A buffer solution contains 0.200 M NH3 and 0.250 M NH4Cl. What is the pH of the buffer solution after the addition of 10.0 mL of 0.100 M NaOH to 50.0 mL of the buffer? Kb for NH3 is 1.8 x 10-5.
To determine the pH of the buffer solution after the addition of NaOH, we need to consider the reaction between NH3 (ammonia) and NaOH (sodium hydroxide). The reaction between NH3 and NaOH will result in the formation of NH4+ (ammonium ion) and OH- (hydroxide ion).
NH3 + NaOH → NH4+ + OH-
Since we are given the concentrations of NH3 and NH4Cl in the buffer solution, we need to calculate the final concentrations of NH3 and NH4+ after the addition of NaOH.
Step 1: Calculate the moles of NaOH added.
Moles of NaOH = volume (in L) × concentration (in M)
Moles of NaOH = 0.010 L × 0.100 M = 0.001 mol
Step 2: Calculate the moles of NH3 and NH4+ initially in the buffer.
Moles of NH3 = volume (in L) × concentration (in M)
Moles of NH3 = 0.050 L × 0.200 M = 0.010 mol
Moles of NH4+ = volume (in L) × concentration (in M)
Moles of NH4+ = 0.050 L × 0.250 M = 0.0125 mol
Step 3: Calculate the moles of NH3 and NH4+ after the reaction with NaOH.
Since the reaction is in a 1:1 ratio, the number of moles of NH3 will decrease by the same number of moles of NaOH added.
Moles of NH3 after reaction = Moles of NH3 initially - Moles of NaOH
Moles of NH3 after reaction = 0.010 mol - 0.001 mol = 0.009 mol
Since the reaction is in a 1:1 ratio, the number of moles of NH4+ will increase by the same number of moles of NaOH added.
Moles of NH4+ after reaction = Moles of NH4+ initially + Moles of NaOH
Moles of NH4+ after reaction = 0.0125 mol + 0.001 mol = 0.0135 mol
Step 4: Calculate the final concentrations of NH3 and NH4+.
Concentration of NH3 = Moles of NH3 after reaction / volume (in L)

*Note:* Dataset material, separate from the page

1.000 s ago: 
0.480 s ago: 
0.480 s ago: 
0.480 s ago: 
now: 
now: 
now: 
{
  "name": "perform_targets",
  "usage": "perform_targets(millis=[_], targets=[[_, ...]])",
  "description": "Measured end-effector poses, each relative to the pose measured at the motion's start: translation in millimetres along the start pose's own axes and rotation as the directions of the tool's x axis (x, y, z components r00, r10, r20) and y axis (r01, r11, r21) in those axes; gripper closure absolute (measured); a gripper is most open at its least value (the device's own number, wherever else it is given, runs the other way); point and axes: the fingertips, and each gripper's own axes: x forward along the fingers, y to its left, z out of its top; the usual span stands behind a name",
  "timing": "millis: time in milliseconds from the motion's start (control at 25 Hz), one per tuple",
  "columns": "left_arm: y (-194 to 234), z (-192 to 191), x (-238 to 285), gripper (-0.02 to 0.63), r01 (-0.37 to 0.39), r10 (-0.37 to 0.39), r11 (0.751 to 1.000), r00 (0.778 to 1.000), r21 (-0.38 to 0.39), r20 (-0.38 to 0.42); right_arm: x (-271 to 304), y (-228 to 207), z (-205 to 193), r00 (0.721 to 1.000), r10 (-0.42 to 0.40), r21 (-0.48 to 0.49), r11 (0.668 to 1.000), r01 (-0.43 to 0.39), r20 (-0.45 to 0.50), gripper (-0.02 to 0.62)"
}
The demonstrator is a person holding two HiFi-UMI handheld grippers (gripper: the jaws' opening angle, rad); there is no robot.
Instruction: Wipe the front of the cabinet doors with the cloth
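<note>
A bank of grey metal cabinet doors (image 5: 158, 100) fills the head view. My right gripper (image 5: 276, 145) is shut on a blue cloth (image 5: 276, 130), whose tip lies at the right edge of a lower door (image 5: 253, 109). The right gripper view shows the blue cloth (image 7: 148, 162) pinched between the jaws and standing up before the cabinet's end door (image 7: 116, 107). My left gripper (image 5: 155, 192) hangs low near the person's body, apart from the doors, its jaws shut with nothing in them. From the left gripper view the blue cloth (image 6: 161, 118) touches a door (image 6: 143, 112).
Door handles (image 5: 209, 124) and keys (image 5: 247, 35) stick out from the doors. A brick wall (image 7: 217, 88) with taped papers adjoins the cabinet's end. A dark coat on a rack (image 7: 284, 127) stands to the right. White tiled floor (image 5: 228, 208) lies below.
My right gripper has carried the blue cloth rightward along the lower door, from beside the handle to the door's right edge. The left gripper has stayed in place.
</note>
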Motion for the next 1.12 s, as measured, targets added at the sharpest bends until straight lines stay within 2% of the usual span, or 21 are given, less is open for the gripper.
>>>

Concentration of NH3 = 0.009 mol / (0.050 L + 0.010 L) = 0.150 M
Concentration of NH4+ = Moles of NH4+ after reaction / volume (in L)
Concentration of NH4+ = 0.0135 mol / (0.050 L + 0.010 L) = 0.225 M
Step 5: Calculate the concentration of OH- ions.
Since NaOH is a strong base, it will completely dissociate in water to form OH- ions. The concentration of OH- ions can be calculated using the moles of NaOH added and the total volume of the solution after adding NaOH.
Concentration of OH- = Moles of NaOH / volume (in L)
Concentration of OH- = 0.001 mol / (0.050 L + 0.010 L) = 0.0167 M
Step 6: Calculate the concentration of NH4OH (ammonium hydroxide).
NH4OH is formed from the reaction between NH3 and OH-. Since the reaction is in a 1:1 ratio, the concentration of NH4OH can be determined using the concentration of NH3 and OH- ions.
Concentration of NH4OH = Concentration of NH3 × Concentration of OH-
Concentration of NH4OH = 0.150 M × 0.0167 M = 0.00251 M
Step 7: Calculate the concentration of NH3 remaining after the reaction.
Since NH3 reacts with OH- to form NH4OH, the concentration of NH3 remaining can be determined by subtracting the concentration of NH4OH from the initial concentration of NH3.
Concentration of NH3 remaining = Concentration of NH3 - Concentration of NH4OH
Concentration of NH3 remaining = 0.150 M - 0.00251 M = 0.147 M
Step 8: Calculate the pOH of the solution.
pOH = -log10([OH-])
pOH = -log10(0.0167) = 1.78
Step 9: Calculate the pH of the solution.
Since pH + pOH = 14 (at 25°C), we can calculate the pH.
pH = 14 - pOH
pH = 14 - 1.78 = 12.22
Therefore, the pH of the buffer solution after the addition of 10.0 mL of 0.100 M NaOH is 12.22.